Mobile Development Technical Prerequisites

13 Dec 2021 by Simon Wardan

Mobile development isn’t too dissimilar from delivering other forms of software, but it does have some unique considerations, especially if mobile app development is new to your product or business. If you start mobile development without meeting the right prerequisites then you can end up with some critical blockers that impact delivery.

This article goes through the technical dependencies you need to sort out in order to set yourself up for a smooth process with mobile app development.

Assuming a product that targets users of both of the most popular mobile platforms (Android and iOS), here are some key activities to go through to make sure your company is ready to start work on a mobile app.

Key Activities To Get Started On Mobile Development

1. Sort out your API strategy

The first thing to be aware of is that an ideal scenario sees mobile as a new frontend for an existing backend infrastructure, including API and cloud-based storage. With this model development, the costs are limited to the development of your apps without requiring a big investment in supporting backend infrastructure. There are exceptions to this, but generally, an existing strong API strategy makes mobile development easier.

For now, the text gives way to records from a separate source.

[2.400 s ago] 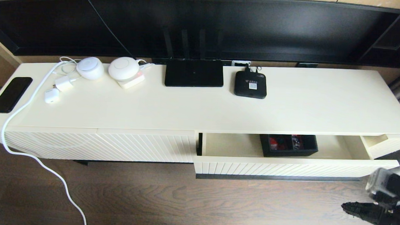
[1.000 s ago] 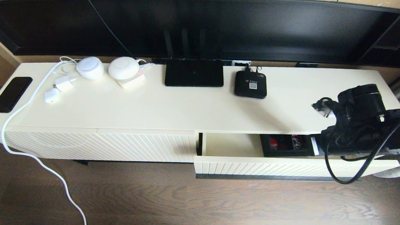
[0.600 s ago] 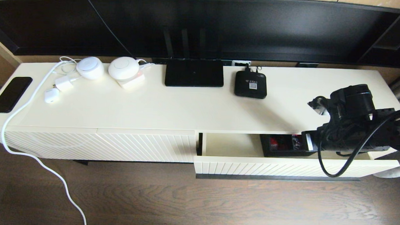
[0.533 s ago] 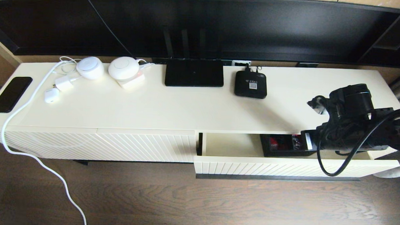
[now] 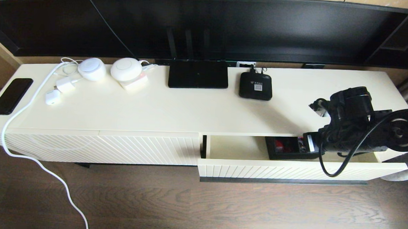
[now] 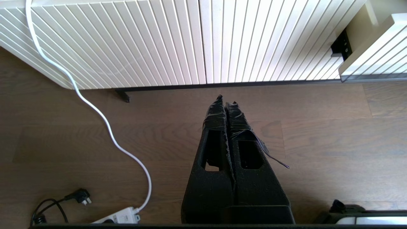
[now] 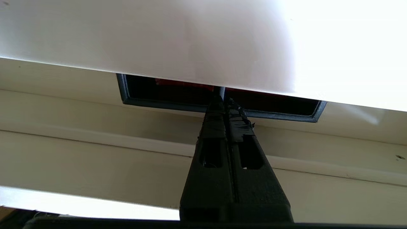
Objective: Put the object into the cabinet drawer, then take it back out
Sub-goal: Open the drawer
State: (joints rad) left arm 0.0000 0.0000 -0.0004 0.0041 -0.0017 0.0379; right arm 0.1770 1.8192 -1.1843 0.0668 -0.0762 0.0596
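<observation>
The right gripper [image 7: 222, 101] is black, its fingers pressed together and wrapped in wrinkled black tape. Just beyond its tips sits the black organiser box [image 7: 178, 103], with a strip of red showing inside (small red packets [image 5: 282, 145] in the head view). Around it the cabinet drawer [image 5: 290, 169] is smooth cream inside, its front cream with diagonal ribs over a dark handle bar [image 5: 283, 181]. Above the gripper the cabinet top [image 5: 190, 110] is plain cream. The left gripper [image 6: 226, 105], also black and tape-wrapped, hangs over brown wood-grain floor [image 6: 334, 133], with a white cable [image 6: 95, 109] beside it and a ribbed cream panel [image 6: 159, 41] beyond its tips.
</observation>
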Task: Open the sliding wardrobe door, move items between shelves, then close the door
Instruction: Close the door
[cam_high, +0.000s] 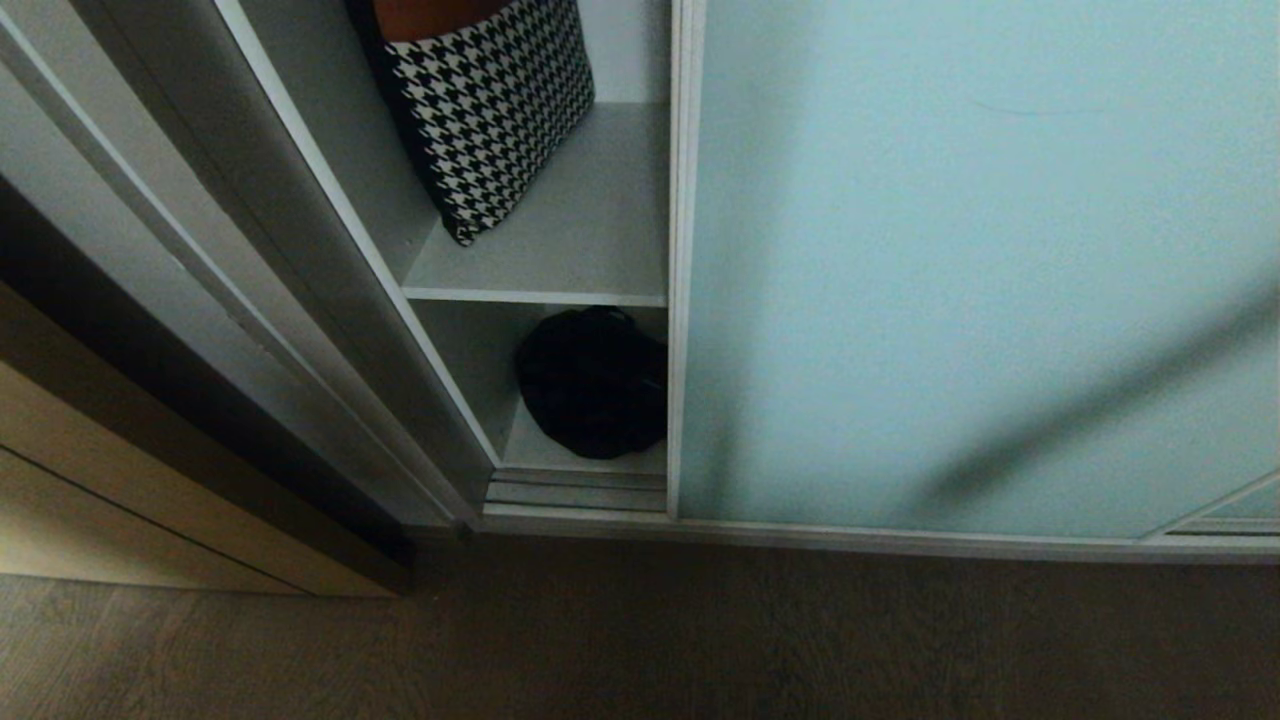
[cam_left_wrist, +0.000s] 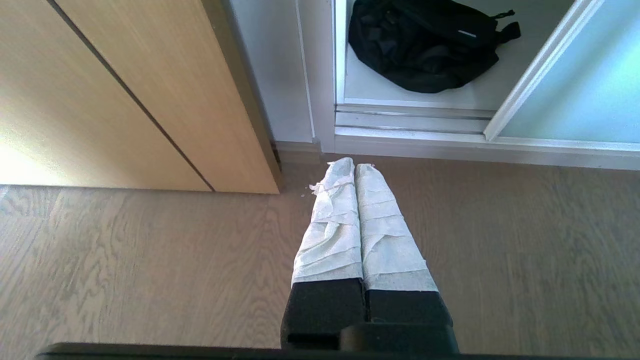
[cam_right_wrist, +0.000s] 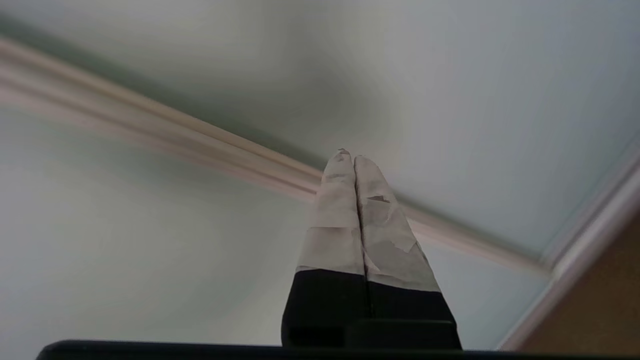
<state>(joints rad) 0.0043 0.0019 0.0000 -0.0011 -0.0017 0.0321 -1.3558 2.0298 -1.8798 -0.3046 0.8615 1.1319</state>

To ensure you’re ready to get going with mobile app development, ensure any features you wish to deliver with a mobile app are delivered via your API platform. If this is not the case, you can probably kick things off without it, but it will block your ability to go live with your app.

Diagram: Mobile Platform Architecture

2. Choose a Technical Approach

Mobile development can be a complex landscape. Even a casual look at the various options available for development can be overwhelming. Broadly speaking if you’ve decided to build an app, you have the choice of building apps natively (primarily using tools provided by Android and iOS), or using a framework that largely abstracts away from platform differences. A brief comparison of various options is presented below. 

There are a number of factors that weigh into what the right decision is for your app development. Broadly speaking, a pure native approach is the most expensive upfront, but the least risky and potentially least expensive long term. Given that every mobile approach ultimately relies on the same underlying tools for packaging and deploying your app, a hybrid approach is typically cheaper upfront but is higher risk because it increases your technical dependencies. It’s not one size fits all solution, so careful consideration of the options and the tradeoffs is important here.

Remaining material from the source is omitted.